The president of the Serbian Civic Alliance of opposition parties, Goran Svilanovic, accurately predicted that the state-run news media would portray the indictment as an attack on the Serbian people, not on Milosevic and the Government, and said it would further strengthen the President's hold on power.
Aleksa Djilas, a historian, said it would be better for all concerned if Milosevic "dies a peaceful death in his bed."
If NATO kills him "or puts him on trial in The Hague, he will be a martyr and a hero to most Serbs," Djilas said. "And he will then in this way rule Serbia from his grave or from his prison cell."
One Serbian analyst who requested anonymity saw the indictment as an invitation to a coup against Milosevic, but then pointed out that anyone in a position to mount such a coup had also been indicted Thursday.
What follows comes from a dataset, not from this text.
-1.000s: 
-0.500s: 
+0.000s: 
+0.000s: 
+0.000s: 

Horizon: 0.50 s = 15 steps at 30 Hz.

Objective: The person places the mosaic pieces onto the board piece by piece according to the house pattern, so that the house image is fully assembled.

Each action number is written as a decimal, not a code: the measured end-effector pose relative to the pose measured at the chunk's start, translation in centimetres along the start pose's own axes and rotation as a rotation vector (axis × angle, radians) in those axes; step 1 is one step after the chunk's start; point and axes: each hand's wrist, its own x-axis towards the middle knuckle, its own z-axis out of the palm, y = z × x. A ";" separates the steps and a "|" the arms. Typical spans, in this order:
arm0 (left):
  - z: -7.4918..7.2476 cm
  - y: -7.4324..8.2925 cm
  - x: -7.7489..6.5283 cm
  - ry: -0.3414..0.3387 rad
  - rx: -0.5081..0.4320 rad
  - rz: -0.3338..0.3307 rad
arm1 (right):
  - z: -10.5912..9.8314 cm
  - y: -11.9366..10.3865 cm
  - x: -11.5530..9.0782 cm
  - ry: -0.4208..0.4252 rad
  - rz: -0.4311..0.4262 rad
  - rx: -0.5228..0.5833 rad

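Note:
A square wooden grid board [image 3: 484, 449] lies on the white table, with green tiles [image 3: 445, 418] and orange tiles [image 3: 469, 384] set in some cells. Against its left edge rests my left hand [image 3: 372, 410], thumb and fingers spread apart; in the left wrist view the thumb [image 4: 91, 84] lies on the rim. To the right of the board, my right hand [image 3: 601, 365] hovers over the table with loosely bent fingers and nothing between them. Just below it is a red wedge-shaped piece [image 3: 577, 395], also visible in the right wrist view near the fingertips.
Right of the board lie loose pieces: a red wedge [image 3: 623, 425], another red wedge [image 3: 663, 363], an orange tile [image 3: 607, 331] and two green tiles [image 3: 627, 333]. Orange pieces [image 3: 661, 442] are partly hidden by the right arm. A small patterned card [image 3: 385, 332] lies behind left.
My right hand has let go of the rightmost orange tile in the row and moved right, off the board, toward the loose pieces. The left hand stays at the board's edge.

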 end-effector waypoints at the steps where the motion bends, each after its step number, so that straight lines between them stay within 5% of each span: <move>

In general, ordinary Serbs regard the actions of their security forces in Kosovo as a war against the insurgent Kosovo Liberation Army, which is fighting to separate the Serbian province and make it independent. They consider the expulsion or flight of ethnic Albanians to be a regrettable aspect of that war against a popular, village-based insurgency. And they consider a large part of the charges by NATO and the tribunal to be unproved or propaganda.
Ivica Dacic, the spokesman for Milosevic's Socialist Party, said that Serbs and Milosevic were simply defending their country against outside aggression.
"This is a precedent in world history," he said, "when someone defending his country is accused of war crimes."
Dacic called the indictments "just a show directed by NATO criminals who are trying to throw dust into the eyes of their publics and the world in order to hide their own crimes."
But Belgrade's position on a settlement remains the same, he said.
"We support the continuation of the political process, with the aim to find a peaceful solution through diplomatic means on the principles of sovereignty and territorial integrity of Serbia and Yugoslavia, and equal status for all national communities in Kosovo."